Amazon, which along with Apple was a major subject of Bloomberg’s story, issued a similarly vehement denial on the day of its publication, and then went dark. The company has not responded to repeated requests for comment or interviews with CEO Jeff Bezos or general counsel David Zapolsky.
“Please leave us out of this. We weren’t mentioned and I don’t want us to be. I don’t know what the fuck is going on here.”
Meanwhile, companies that might possibly be among the 30 alleged to have been compromised are doing all they can to steer clear of the story. “We investigated and we found nothing,” an executive at one Fortune 50 company told BuzzFeed News. “Please leave us out of this. We weren’t mentioned and I don’t want us to be. I don’t know what the fuck is going on here.”
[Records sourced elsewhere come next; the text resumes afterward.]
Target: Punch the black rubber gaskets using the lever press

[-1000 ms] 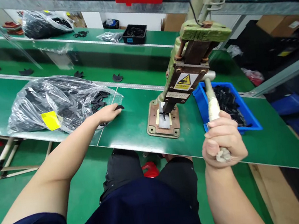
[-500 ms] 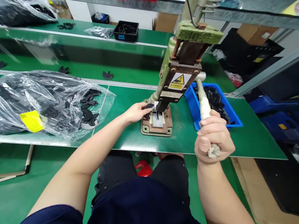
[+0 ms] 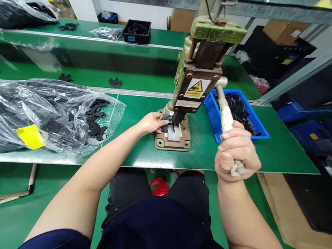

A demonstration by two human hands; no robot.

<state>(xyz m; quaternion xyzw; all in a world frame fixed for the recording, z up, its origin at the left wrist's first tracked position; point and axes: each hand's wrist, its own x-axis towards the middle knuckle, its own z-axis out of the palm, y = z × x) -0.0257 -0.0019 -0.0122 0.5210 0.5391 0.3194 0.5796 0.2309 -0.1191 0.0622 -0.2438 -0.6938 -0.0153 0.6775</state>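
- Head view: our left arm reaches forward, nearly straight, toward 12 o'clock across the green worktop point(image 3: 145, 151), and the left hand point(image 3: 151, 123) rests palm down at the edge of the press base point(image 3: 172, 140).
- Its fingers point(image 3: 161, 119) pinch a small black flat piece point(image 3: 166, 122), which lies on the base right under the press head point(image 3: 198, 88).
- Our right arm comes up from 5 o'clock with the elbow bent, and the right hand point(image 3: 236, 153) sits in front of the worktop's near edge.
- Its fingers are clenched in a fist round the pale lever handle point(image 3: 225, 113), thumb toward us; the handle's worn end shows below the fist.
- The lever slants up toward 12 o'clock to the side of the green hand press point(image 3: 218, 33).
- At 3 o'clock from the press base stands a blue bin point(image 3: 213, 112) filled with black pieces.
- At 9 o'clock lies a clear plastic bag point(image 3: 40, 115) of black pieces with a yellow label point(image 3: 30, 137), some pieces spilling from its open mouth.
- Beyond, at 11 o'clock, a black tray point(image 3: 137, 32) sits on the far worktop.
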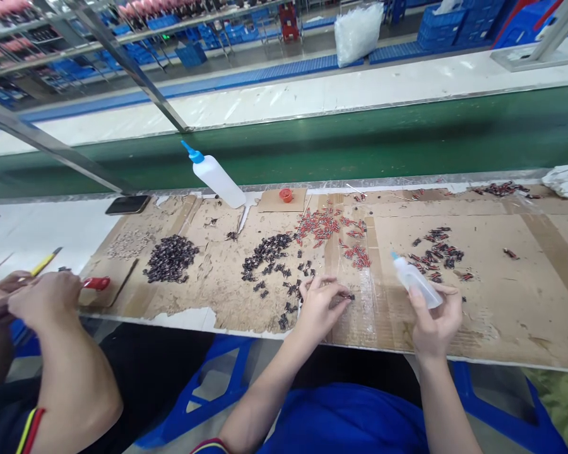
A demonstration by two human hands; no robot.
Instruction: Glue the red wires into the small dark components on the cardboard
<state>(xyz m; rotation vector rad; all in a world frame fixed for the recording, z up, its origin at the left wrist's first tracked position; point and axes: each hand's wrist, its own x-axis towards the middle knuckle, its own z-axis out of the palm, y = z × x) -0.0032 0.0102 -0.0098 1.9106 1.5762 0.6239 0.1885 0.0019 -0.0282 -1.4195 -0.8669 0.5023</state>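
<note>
My right hand (435, 318) is wrapped round a small translucent squeeze bottle (417, 282) with a pale blue tip, which tilts up and to the left. Low over the cardboard, my left hand (322, 306) has thumb and finger pinched at a small black part (351, 297). Loose black parts (291, 290) lie just left of that hand, trailing from a larger black pile (269, 252). Behind it are scattered small red-and-black pieces (319, 226). Beyond the bottle sits a cluster of black-and-red pieces (438, 252).
A large white bottle with blue nozzle (218, 180) and a red cap (285, 195) stand at the back. To the left are a dark pile (171, 258), a phone (127, 204) and a co-worker's hands (47, 296) with a yellow tool (45, 261). A green conveyor (341, 142) runs behind.
</note>
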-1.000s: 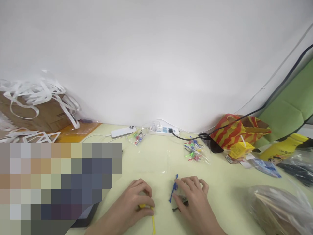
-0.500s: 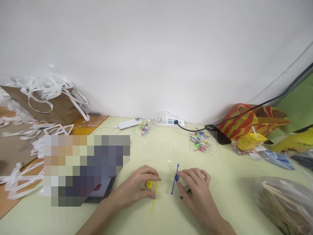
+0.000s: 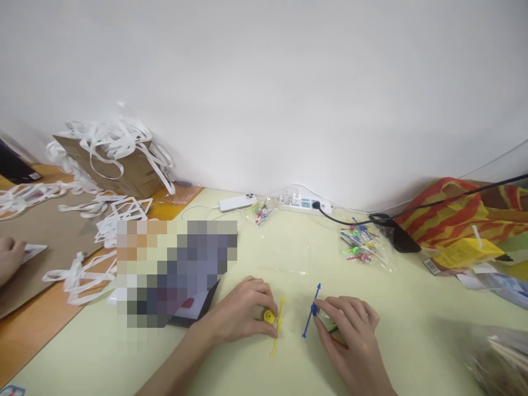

According to numerous spokespeople and executives in positions to know about internal investigations, the following tech companies and banks are not members of the group of almost 30 that Bloomberg alleges were compromised: Google, Microsoft, IBM, Oracle, Dell, Hewlett Packard, Verizon, Comcast, AT&T, Twitter, Palantir, T-Mobile, Goldman Sachs, and Capital One.
For now, it seems that resolving the mystery around the story would require Bloomberg to open itself up — or be opened up. But moving from a dispute in public to a dispute in court is something none of the companies named in the report have signaled a desire to do.